### WORK TO BE COMPLETED:
Copy out, word for word, the lines from the start of the data below through the line containing "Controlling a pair", and no others.

### STORED DATA:
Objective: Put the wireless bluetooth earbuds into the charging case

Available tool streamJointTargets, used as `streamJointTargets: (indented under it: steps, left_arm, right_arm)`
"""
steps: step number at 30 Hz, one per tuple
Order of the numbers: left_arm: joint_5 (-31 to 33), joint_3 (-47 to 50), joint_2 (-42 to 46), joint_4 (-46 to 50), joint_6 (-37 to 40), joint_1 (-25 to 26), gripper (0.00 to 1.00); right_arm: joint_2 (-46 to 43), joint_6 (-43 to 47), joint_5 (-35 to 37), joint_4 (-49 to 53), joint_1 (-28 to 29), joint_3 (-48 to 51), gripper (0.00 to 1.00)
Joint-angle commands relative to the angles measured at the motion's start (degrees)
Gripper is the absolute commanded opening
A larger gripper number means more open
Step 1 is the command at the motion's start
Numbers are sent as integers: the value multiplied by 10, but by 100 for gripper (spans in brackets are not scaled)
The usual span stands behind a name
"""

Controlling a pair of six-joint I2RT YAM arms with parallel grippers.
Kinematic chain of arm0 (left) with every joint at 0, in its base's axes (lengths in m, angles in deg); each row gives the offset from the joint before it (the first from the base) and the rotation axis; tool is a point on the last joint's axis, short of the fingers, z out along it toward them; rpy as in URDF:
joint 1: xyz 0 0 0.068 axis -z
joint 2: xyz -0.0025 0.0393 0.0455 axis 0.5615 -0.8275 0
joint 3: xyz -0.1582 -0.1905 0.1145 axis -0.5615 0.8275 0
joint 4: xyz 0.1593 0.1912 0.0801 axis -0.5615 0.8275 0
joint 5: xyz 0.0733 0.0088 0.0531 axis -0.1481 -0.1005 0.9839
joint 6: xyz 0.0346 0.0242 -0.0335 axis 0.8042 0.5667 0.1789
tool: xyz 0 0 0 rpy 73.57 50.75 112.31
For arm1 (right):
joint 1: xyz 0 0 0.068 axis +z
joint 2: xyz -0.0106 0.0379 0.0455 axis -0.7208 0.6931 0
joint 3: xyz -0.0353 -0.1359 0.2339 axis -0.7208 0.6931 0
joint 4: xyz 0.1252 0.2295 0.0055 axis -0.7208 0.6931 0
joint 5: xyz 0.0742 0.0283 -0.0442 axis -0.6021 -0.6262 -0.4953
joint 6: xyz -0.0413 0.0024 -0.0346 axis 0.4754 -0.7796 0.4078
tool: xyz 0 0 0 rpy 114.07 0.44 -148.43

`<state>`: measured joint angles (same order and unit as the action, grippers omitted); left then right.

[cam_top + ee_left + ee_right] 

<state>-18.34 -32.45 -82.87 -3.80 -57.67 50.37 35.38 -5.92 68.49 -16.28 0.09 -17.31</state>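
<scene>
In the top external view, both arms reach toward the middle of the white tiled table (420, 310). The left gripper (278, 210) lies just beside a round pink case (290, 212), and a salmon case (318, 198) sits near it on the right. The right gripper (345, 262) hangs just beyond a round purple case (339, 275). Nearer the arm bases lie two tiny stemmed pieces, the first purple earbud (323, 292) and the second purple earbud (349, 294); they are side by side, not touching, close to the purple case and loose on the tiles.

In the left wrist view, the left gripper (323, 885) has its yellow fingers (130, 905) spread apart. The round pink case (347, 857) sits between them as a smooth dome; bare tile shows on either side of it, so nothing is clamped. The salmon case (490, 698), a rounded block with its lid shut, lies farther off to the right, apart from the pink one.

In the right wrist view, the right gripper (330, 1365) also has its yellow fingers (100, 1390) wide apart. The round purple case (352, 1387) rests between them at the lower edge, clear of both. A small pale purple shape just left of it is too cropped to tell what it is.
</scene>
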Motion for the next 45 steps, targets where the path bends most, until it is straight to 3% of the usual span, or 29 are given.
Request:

### TASK RESULT:
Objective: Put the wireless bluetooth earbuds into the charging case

Available tool streamJointTargets, used as `streamJointTargets: (indented under it: steps, left_arm, right_arm)`
"""
steps: step number at 30 Hz, one per tuple
Order of the numbers: left_arm: joint_5 (-31 to 33), joint_3 (-47 to 50), joint_2 (-42 to 46), joint_4 (-46 to 50), joint_6 (-37 to 40), joint_1 (-25 to 26), gripper (0.00 to 1.00); right_arm: joint_2 (-46 to 43), joint_6 (-43 to 47), joint_5 (-35 to 37), joint_4 (-49 to 53), joint_1 (-28 to 29), joint_3 (-48 to 51), gripper (0.00 to 1.00)
Joint-angle commands relative to the angles measured at the motion's start (degrees)
Gripper is the absolute commanded opening
A larger gripper number means more open
Step 1 is the command at the motion's start
Numbers are sent as integers: the value multiplied by 10, but by 100 for gripper (spans in brackets are not scaled)
The usual span stands behind a name
"""

Controlling a pair of six-joint I2RT YAM arms with parallel grippers.

No more is needed for this answer.